Quote the listing below in its entirety.

━━━ Available data ━━━

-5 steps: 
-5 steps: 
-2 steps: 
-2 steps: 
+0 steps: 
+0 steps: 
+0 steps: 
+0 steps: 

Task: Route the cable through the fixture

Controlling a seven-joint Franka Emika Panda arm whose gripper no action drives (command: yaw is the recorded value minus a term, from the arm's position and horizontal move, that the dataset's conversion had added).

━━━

Answer box
-5 steps: 
-5 steps: 
-2 steps: 
-2 steps: 
+0 steps: 
+0 steps: 
+0 steps: 
+0 steps: 

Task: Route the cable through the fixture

Controlling a seven-joint Franka Emika Panda arm whose gripper no action drives (command: yaw is the recorded value minus a term, from the arm's position and horizontal move, that the dataset's conversion had added).

The submitted answer is complete.